私は一体どんな顔をしていたのか、私を見てアーサーが微笑んだ。
ほら、と両腕を広げる。
「嬉しい時は喜んでいいんだよ」
「…アーサー!」
「うん」
思わずアーサーに飛びついた。
「やった、やったわ!大発見よ…!」
「そうだね。

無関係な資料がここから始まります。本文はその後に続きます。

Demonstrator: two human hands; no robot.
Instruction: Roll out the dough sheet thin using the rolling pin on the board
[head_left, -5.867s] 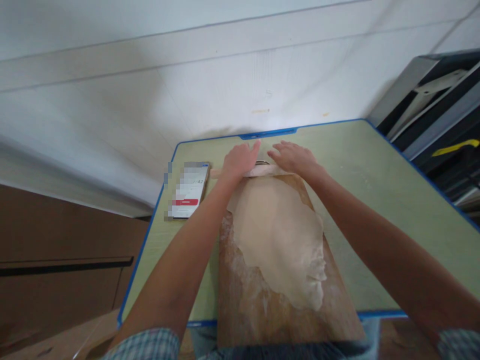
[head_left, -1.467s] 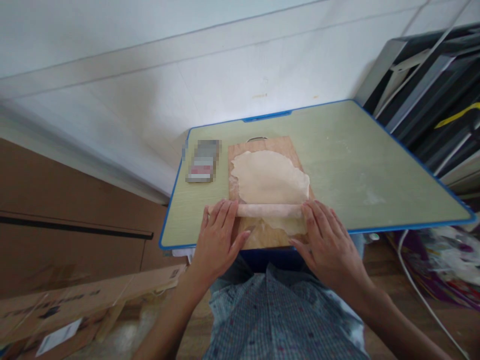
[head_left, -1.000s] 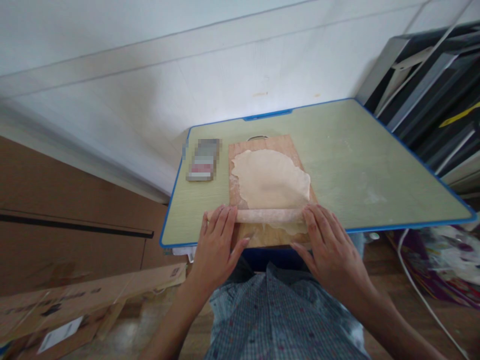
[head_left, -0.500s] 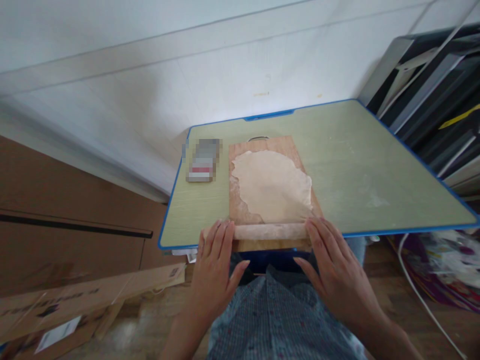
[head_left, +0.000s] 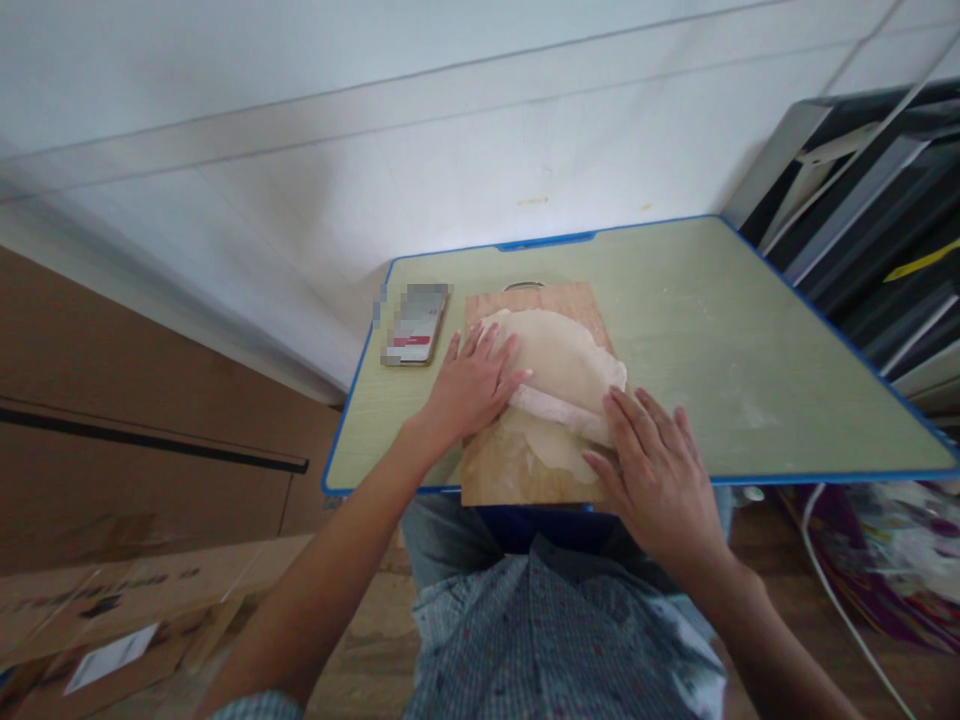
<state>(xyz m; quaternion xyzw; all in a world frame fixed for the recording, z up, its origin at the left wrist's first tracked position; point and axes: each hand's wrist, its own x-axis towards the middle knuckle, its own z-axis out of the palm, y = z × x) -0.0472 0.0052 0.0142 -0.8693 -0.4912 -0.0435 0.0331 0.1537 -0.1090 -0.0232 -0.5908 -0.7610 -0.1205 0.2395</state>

僕も嬉しい」
柄にもなくはしゃいでる。
ただただ黙々と続ける中で多くの発見も喜びもあった。
その中でも今回は誰かと分かち合いたいと思えるような大きな発見。
「ミカがまめに外調査に出てた甲斐があったね」
「アーサー、」
「アーサー!ミカ!」
遠くからの声にはっとして彼から離れた。
はしゃぎすぎた挙句、抱き着いて喜ぶなんて。
離れて、声のする方を見やれば、遠くから十数名の研究員とさらに奥に研究運搬用の大型移動装置が見えた。
ここの異常事態を回収するにはちょうどいいだろう。
「あ、アーサー、さっきの…」
「うん?」
「み、皆には黙ってて」
はしゃいで抱きつきましたなんて恥ずかしいわと。
そんな私の声はアーサーに届いたようで、イエスと静かな返事が返ってきた。
「役得ってやつだね」
「え?」
「ミカの可愛いところ、僕だけが知ってる」
「…あ、アーサー!」
文句の1つでも2つでもぶつけてしまおうとした所で、皆と合流。
これは別の機会にとっておこう。
今は目の前の研究…解析対象の多くをどうにかすることが1番なのだから。